Keluarga korban sempat bertemu dengan Kepala Unit Laka Lantas, Arifin, untuk mencabut laporan karena mencurigai bahwa ini bukan kecelakaan tunggal, melainkan tindak pidana penganiayaan.
Namun, permintaan pencabutan laporan tersebut ditolak dengan alasan proses sedang berjalan.
Keluarga kemudian mendesak agar kasus diselesaikan dalam satu minggu.
Hasil penyelidikan dari Unit Laka Lantas kemudian menyimpulkan bahwa Bayu mengalami kecelakaan tunggal dan proses pengusutan dihentikan.
Ajukan Laporan Pidana Penganiayaan
Keluarga kemudian fokus pada dugaan tindak pidana penganiayaan dengan membuat laporan pada 7 September 2024.
Empat bulan kemudian, kata Adenala, belum ada perkembangan berarti mengungkap pemicu kematian Bayu.
Keluarga baru menerima Surat Pemberitahuan Perkembangan Hasil Penyelidikan/Penyidikan atau SP2HP pada 18 Desember.
Dalam SP2HP itu, yang salinan diperoleh Floresa, Polres Manggarai Barat menyampaikan bahwa laporan polisi tertanggal 7 September 2024 itu “sedang dalam penyelidikan.”
SP2HP tersebut juga menginformasikan polisi telah memeriksa delapan saksi dan akan melakukan pemanggilan dan pemeriksaan saksi lain, termasuk dokter yang melakukan perawatan selama di Rumah Sakit Siloam Labuan Bajo.
Keluarga, kata Adenala, menyesalkan belum dilakukannya pemeriksaan terhadap dokter serta lambannya pemeriksaan saksi.
Dua minggu sebelum Natal, keluarga mendatangi Unit Reskrim Polres Manggarai Barat untuk mengetahui perkembangan kasus dan menanyakan pemeriksaan CCTV, sampel darah di helm dan motor Bayu.
Jawaban yang diterima, kata dia, selalu sama, bahwa kendala utama adalah pemeriksaan dokter.
“Jawaban ini selalu berulang. Mereka sampaikan bahwa kami terkendala di dokter. Info soal dokter tersebut saya sudah terima sejak September,” ujarnya.

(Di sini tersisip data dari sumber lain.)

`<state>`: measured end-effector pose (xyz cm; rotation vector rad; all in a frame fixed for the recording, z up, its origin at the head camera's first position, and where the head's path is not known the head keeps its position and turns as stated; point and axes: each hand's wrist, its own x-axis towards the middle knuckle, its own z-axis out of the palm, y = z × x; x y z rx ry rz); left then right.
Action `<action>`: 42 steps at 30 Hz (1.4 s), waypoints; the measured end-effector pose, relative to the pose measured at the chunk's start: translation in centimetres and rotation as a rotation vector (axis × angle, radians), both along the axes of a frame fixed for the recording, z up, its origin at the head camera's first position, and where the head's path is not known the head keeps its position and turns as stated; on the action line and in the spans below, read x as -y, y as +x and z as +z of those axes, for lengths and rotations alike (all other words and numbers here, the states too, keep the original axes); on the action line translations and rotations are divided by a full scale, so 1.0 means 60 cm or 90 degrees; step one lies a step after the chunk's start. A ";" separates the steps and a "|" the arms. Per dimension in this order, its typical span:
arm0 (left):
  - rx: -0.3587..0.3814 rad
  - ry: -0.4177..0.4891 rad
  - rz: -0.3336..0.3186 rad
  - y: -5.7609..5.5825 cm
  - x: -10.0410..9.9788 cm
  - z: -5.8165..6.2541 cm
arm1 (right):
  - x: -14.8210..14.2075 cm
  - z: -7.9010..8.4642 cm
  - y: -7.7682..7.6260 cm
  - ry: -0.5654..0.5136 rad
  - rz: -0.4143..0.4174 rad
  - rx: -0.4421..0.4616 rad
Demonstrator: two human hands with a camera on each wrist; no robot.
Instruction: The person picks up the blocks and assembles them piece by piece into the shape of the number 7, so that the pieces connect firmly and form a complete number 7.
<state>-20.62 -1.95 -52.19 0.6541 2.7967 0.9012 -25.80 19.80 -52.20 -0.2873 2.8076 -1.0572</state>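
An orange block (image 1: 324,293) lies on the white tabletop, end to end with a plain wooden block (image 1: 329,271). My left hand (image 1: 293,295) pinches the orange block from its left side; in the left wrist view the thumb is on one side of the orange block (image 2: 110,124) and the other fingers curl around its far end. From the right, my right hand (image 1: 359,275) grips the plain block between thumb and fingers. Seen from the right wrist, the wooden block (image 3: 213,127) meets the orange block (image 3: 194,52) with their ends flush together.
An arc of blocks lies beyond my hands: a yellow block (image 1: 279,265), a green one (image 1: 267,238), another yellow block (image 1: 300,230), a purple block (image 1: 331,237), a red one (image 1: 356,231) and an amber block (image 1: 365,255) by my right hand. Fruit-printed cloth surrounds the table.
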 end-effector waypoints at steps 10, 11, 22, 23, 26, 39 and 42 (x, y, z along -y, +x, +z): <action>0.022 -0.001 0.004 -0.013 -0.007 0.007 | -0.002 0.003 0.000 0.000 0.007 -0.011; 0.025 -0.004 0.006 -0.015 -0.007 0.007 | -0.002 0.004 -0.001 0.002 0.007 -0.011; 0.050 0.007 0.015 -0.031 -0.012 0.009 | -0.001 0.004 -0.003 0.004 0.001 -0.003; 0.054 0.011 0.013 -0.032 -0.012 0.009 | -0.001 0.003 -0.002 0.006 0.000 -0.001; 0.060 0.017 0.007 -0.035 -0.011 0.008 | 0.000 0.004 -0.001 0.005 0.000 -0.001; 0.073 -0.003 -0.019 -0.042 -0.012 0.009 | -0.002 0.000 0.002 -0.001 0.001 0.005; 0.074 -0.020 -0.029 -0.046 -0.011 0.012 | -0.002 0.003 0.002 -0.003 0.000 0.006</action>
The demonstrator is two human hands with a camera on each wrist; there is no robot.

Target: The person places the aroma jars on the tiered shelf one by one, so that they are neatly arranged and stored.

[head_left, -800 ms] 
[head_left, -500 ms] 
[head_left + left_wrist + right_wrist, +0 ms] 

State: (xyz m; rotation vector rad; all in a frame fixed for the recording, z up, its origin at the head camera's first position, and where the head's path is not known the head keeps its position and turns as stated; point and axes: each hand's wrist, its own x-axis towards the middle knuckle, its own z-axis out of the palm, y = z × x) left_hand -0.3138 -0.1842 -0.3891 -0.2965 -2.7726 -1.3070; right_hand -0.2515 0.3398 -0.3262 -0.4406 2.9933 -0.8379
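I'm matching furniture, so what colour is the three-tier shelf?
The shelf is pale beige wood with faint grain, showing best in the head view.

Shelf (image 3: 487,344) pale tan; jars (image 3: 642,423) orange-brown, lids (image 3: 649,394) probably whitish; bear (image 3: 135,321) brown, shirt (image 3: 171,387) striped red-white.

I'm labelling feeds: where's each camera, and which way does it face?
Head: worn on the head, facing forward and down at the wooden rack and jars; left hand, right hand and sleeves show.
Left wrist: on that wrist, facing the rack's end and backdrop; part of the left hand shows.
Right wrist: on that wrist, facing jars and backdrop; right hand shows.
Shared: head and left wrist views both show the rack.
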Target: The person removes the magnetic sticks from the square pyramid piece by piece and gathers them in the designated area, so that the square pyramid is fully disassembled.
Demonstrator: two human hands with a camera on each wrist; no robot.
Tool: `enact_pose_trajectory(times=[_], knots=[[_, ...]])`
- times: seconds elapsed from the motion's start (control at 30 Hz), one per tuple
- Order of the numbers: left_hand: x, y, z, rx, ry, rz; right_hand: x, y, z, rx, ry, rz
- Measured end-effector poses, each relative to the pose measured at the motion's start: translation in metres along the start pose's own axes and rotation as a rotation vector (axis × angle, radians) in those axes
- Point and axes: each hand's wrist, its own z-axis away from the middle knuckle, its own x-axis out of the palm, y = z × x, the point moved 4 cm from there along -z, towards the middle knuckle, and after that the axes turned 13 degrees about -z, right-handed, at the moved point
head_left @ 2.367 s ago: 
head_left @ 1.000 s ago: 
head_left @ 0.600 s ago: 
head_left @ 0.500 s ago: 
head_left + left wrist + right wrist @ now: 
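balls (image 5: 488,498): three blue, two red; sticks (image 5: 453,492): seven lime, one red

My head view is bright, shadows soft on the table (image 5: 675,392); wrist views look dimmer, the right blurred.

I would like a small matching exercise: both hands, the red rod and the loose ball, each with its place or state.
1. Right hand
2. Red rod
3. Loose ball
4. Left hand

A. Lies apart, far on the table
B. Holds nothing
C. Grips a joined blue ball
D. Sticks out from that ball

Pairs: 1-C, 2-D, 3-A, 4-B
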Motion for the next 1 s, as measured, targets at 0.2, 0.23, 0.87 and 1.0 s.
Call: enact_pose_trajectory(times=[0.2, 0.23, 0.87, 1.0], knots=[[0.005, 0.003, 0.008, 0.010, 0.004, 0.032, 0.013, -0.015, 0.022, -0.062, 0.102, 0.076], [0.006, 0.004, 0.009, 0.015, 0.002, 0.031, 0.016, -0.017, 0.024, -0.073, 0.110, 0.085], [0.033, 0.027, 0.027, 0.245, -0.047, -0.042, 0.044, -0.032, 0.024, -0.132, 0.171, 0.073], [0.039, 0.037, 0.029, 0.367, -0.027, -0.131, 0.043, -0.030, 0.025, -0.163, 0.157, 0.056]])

Keluarga, kata Adenala, berkomitmen untuk terus mencari kebenaran di balik peristiwa kematian Bayu.
“Sekarang kita sedang berkomunikasi dengan beberapa pendamping hukum, untuk bisa mendampingi proses kami. Semoga bisa terungkap,” katanya.
Dihubungi Floresa, Kasat Reskrim Polres Manggarai Barat, AKP Lufthi Darmawan tidak merespons pertanyaan soal perkembangan pengusutan kasus ini.
Ia hanya membaca pesan yang dikirimkan via WhatsApp-nya pada 7 Januari.